WORK REQUEST: The task calls for every line of the data to be retyped exactly.

DATA BLOCK:
---
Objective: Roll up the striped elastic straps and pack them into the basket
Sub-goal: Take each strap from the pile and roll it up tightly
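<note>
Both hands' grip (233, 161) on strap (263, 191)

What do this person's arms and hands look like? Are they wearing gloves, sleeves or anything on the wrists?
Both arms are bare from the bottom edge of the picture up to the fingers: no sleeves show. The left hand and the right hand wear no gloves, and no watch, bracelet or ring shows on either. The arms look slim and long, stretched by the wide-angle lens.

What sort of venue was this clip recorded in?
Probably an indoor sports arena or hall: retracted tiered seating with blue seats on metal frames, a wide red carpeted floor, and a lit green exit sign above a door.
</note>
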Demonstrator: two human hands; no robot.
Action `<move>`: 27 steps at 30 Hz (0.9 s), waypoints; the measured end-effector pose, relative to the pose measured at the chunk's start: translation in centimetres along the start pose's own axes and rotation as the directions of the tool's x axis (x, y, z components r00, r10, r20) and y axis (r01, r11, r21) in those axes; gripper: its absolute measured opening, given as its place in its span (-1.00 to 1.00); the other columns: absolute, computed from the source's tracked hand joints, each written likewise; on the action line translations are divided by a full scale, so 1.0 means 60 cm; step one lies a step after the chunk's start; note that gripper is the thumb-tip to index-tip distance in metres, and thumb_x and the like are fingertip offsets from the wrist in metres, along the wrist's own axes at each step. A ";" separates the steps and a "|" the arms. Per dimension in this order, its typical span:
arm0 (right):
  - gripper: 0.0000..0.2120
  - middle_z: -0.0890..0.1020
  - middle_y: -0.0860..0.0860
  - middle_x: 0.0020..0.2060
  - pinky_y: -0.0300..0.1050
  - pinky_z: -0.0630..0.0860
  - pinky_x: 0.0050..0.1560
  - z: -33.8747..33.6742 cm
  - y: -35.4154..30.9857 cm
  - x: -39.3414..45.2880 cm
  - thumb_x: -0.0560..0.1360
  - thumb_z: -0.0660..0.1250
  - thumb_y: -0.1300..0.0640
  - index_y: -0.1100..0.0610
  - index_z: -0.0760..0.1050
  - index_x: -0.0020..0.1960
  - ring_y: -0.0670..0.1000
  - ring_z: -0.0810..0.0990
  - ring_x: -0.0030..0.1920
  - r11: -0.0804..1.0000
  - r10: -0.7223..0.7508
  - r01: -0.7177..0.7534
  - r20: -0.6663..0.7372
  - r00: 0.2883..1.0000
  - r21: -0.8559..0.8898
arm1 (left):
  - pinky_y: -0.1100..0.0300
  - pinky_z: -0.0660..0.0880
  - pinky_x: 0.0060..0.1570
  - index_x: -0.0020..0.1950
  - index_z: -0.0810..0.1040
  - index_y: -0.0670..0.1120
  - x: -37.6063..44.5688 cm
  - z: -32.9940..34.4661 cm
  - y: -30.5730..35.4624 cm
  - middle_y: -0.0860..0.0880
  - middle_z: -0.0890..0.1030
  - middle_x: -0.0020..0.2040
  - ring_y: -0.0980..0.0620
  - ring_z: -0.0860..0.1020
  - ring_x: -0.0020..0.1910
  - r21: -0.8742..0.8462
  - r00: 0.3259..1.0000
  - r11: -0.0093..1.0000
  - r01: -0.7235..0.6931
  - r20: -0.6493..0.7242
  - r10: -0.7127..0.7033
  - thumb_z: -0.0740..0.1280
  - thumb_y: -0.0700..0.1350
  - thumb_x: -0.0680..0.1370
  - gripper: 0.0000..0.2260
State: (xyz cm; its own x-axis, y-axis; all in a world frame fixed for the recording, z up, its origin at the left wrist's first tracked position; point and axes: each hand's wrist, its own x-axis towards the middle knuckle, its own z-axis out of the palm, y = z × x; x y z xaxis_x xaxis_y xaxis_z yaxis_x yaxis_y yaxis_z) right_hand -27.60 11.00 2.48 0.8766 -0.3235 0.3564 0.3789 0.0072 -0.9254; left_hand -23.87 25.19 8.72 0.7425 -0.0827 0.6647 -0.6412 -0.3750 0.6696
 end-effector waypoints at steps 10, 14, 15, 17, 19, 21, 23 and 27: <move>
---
EXERCISE ANSWER:
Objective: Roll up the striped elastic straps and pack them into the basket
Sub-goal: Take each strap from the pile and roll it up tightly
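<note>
Both hands' grip (233, 161) on strap (263, 191)

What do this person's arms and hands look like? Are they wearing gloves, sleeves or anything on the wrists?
Both arms are bare from the bottom edge of the picture up to the fingers: no sleeves show. The left hand and the right hand wear no gloves, and no watch, bracelet or ring shows on either. The arms look slim and long, stretched by the wide-angle lens.

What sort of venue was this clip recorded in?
Probably an indoor sports arena or hall: retracted tiered seating with blue seats on metal frames, a wide red carpeted floor, and a lit green exit sign above a door.
</note>
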Demonstrator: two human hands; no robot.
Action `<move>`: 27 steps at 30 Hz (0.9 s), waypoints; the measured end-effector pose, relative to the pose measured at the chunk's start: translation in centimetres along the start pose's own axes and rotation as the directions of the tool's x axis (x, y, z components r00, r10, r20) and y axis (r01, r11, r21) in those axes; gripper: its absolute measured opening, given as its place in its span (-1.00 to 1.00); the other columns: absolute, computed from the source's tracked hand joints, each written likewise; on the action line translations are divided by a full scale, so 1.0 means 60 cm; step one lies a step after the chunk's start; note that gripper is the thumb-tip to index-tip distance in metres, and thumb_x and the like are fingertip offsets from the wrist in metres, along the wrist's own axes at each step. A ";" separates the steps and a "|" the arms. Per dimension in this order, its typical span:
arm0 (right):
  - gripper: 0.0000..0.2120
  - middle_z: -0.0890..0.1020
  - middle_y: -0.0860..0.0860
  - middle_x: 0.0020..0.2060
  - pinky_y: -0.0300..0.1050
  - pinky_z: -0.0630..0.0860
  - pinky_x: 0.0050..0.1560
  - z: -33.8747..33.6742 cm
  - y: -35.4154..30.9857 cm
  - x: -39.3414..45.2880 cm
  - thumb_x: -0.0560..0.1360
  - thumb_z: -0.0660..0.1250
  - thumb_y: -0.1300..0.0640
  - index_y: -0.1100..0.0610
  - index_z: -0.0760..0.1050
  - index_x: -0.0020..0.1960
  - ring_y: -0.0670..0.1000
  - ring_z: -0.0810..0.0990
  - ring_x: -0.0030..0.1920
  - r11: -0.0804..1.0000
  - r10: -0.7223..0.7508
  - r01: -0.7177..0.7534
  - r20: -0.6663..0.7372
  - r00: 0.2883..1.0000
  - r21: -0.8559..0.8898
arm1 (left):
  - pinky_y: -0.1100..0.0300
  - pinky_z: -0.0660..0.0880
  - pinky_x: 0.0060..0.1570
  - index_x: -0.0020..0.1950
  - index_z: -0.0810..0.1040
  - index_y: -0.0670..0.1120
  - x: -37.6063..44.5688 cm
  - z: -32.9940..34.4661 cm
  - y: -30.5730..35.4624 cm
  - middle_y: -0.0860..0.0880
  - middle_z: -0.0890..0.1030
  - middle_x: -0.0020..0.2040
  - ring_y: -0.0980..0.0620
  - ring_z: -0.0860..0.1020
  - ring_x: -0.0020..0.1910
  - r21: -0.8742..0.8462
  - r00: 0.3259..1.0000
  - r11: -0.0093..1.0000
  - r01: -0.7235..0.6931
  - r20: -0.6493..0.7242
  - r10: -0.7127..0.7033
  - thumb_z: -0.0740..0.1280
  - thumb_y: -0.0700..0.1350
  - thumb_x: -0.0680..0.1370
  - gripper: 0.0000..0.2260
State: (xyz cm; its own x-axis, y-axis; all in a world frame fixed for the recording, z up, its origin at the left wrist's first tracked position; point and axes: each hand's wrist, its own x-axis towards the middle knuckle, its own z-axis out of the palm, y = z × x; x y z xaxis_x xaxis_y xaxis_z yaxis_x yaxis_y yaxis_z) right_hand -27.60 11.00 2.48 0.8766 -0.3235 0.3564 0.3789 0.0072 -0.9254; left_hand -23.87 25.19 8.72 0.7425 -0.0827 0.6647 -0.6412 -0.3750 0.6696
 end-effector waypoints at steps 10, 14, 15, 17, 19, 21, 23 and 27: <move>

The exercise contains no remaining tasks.